Input material –
---
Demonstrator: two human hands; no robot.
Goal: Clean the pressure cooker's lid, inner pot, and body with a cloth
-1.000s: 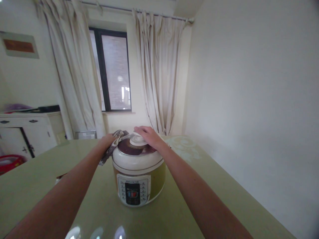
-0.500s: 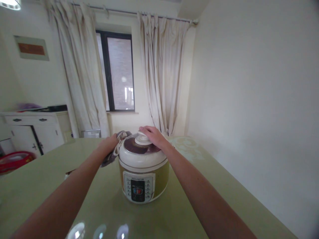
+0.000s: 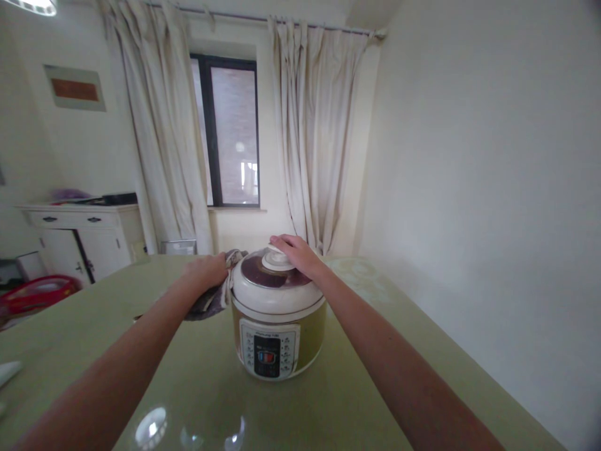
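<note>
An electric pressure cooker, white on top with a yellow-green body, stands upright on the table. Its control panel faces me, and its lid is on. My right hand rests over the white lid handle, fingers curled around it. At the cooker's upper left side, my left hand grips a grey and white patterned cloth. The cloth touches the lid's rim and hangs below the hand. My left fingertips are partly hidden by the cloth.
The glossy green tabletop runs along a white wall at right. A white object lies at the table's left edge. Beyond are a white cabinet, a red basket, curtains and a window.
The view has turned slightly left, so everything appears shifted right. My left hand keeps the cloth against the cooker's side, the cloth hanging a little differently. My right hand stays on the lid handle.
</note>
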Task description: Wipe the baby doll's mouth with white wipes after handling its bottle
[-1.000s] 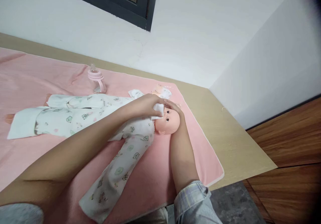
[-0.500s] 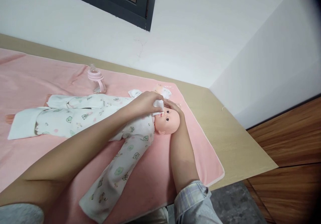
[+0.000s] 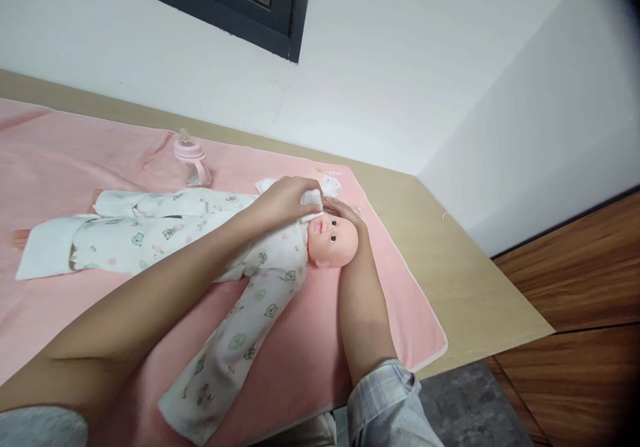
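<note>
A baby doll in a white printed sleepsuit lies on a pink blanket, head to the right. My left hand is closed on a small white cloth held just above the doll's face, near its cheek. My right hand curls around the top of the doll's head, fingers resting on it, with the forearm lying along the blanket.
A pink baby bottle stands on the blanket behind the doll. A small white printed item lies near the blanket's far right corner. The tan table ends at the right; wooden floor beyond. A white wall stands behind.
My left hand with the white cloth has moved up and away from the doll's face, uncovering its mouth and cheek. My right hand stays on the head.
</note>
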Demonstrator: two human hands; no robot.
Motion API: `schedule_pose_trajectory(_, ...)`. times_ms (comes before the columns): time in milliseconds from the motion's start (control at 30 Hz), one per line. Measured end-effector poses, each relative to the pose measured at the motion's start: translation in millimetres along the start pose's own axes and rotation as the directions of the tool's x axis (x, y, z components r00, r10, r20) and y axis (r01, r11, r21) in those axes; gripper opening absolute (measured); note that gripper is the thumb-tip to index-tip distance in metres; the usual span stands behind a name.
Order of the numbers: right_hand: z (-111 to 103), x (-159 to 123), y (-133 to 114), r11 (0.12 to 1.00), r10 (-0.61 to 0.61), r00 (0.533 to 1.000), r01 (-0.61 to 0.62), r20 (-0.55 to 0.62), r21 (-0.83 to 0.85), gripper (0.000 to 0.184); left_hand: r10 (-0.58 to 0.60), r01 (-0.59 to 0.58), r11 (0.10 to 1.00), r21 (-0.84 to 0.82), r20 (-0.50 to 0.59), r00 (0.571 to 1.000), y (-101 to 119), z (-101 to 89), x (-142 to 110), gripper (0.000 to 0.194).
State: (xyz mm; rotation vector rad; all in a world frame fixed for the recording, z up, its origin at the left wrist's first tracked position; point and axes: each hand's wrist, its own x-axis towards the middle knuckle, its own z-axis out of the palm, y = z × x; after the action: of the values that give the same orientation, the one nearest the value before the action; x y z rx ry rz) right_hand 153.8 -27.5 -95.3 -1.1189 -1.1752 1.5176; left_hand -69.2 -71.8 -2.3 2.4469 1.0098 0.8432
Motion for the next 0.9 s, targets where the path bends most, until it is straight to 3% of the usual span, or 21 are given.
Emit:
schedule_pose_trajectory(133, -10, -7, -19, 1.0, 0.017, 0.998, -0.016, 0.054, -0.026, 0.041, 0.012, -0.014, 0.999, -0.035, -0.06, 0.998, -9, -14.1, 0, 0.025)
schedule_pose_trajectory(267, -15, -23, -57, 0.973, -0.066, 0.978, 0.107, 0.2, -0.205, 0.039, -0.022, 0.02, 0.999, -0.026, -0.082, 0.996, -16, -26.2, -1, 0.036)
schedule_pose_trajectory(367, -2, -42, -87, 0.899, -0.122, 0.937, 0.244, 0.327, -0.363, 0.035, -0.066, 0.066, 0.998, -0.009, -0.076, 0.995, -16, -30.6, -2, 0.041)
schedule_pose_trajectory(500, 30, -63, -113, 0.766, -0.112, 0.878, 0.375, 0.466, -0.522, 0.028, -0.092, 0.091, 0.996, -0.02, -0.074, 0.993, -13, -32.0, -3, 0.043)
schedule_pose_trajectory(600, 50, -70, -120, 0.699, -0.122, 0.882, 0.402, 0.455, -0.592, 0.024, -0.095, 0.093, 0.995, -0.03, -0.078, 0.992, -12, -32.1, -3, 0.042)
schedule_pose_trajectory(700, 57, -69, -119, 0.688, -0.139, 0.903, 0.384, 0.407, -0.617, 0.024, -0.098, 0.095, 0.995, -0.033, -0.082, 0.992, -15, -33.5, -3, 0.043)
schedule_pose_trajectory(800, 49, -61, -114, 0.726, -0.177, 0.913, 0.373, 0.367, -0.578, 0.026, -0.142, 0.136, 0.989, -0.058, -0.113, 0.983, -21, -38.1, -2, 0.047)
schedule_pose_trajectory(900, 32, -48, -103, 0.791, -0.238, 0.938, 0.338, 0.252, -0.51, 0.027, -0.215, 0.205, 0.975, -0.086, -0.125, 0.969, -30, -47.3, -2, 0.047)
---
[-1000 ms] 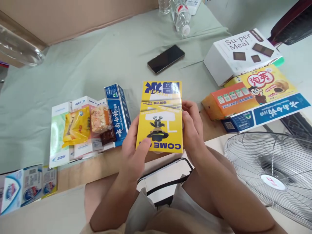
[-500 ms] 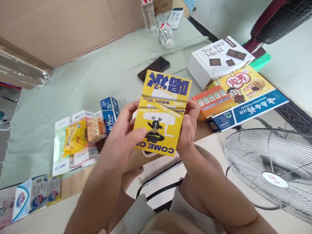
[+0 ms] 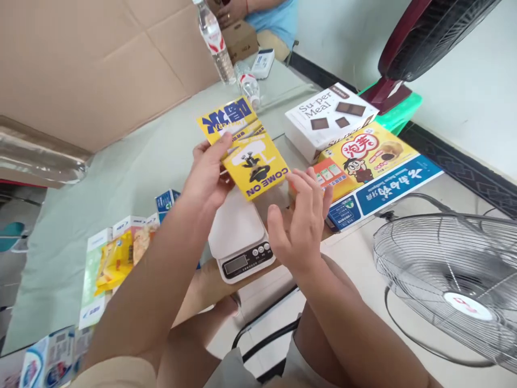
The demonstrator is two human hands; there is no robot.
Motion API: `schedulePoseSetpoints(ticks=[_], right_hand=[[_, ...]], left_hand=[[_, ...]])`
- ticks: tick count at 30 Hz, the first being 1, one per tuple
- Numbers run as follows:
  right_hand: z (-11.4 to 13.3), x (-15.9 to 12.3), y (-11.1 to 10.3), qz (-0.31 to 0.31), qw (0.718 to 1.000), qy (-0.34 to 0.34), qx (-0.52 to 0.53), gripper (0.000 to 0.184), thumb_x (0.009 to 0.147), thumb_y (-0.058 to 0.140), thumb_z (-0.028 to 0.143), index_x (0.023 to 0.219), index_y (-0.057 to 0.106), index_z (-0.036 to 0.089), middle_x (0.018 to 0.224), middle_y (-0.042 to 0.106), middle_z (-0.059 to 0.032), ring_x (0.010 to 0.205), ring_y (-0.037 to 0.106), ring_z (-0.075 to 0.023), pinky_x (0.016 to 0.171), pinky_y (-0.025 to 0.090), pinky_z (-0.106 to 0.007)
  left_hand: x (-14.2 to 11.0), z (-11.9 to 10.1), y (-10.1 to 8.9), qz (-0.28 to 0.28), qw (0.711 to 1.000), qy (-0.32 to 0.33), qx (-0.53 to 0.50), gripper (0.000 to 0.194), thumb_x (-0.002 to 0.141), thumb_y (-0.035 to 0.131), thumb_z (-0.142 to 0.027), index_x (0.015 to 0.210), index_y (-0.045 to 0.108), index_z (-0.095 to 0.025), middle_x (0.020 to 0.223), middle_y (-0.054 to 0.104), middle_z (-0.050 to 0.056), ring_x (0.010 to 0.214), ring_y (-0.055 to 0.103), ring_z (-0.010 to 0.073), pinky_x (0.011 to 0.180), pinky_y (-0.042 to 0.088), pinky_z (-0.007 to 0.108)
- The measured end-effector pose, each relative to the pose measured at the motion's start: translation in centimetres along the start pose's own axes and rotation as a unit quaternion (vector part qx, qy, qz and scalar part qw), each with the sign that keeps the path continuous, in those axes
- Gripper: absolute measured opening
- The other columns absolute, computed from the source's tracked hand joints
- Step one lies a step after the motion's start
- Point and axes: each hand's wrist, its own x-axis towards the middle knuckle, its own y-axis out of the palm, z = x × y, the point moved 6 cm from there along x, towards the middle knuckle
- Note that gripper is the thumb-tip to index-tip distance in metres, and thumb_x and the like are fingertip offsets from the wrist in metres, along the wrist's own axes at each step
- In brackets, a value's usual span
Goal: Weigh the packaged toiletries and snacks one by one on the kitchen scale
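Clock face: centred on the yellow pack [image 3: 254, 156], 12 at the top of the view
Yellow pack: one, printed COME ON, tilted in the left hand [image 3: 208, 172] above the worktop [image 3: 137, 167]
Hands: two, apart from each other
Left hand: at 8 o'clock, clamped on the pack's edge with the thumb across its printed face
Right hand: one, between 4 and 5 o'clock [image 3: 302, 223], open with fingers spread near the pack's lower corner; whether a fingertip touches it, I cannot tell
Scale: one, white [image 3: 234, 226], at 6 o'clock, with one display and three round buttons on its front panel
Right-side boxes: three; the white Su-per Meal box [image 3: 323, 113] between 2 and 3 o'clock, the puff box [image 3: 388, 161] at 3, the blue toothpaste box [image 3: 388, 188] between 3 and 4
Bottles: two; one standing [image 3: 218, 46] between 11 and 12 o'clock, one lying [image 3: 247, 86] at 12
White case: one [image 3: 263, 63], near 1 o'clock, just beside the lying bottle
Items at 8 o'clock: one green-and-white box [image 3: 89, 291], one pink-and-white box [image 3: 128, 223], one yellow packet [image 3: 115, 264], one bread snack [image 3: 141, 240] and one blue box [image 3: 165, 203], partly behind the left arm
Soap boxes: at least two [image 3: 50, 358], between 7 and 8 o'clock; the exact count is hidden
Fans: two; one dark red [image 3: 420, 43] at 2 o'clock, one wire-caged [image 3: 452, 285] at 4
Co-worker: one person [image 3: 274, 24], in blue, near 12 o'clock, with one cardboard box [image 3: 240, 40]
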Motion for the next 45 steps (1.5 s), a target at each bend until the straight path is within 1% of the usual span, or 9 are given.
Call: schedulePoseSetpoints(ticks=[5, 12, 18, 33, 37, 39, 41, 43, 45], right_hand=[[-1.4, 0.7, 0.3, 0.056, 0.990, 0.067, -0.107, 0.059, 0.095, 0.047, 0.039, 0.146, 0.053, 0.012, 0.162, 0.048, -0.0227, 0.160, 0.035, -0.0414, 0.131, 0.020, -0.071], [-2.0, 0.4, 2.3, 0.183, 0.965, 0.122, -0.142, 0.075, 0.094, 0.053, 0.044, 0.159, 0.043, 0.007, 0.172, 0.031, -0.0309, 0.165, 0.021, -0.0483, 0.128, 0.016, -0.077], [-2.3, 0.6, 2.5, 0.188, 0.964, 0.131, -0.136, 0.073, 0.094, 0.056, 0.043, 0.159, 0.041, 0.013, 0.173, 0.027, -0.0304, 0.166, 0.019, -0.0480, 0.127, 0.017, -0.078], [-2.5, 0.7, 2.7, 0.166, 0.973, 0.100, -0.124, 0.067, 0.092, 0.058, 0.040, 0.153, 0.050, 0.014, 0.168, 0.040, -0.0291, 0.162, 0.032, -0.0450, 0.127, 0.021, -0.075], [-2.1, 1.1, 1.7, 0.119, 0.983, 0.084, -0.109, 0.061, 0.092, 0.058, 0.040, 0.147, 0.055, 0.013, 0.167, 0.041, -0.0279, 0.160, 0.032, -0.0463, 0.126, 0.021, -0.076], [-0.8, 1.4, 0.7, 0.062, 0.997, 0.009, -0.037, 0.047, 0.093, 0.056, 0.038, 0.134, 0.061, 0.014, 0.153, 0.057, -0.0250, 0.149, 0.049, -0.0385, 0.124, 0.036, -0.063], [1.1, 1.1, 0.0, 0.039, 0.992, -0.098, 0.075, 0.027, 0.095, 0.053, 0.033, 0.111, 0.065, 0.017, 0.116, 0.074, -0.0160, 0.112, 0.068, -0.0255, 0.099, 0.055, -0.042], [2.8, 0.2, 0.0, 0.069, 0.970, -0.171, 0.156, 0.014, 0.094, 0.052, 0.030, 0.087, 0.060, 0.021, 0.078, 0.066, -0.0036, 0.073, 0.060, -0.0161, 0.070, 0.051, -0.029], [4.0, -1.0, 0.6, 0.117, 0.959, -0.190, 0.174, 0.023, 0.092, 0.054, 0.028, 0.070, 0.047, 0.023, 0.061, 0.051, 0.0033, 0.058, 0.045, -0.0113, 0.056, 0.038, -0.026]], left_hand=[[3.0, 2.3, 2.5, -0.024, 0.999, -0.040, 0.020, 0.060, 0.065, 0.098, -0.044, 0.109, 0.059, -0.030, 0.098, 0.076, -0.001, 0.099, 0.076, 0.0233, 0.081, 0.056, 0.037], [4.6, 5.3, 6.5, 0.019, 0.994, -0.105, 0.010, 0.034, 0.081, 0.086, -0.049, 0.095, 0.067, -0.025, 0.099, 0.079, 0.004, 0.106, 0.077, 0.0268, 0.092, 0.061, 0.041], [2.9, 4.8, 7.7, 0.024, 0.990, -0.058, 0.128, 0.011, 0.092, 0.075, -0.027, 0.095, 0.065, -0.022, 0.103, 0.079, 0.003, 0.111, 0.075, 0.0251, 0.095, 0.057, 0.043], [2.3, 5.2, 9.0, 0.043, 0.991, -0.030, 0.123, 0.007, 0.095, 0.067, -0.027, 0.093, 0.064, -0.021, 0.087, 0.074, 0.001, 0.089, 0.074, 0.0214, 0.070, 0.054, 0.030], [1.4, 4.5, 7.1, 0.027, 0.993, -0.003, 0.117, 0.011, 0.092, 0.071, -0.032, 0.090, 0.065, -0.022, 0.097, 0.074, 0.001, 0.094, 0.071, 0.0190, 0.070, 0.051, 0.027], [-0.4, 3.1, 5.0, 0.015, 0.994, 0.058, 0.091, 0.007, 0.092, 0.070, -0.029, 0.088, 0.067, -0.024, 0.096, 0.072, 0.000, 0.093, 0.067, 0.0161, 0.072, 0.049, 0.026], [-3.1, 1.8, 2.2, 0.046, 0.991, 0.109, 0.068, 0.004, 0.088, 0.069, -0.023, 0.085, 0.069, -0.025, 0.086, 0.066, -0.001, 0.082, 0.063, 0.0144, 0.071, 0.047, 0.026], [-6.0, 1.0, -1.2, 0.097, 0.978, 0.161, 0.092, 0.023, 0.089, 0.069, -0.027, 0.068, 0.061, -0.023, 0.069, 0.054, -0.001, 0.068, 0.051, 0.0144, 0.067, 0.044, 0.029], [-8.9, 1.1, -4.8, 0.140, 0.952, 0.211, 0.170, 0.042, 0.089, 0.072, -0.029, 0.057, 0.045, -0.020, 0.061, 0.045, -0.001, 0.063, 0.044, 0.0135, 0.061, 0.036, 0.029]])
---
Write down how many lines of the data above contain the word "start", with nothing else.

Exercise result –
3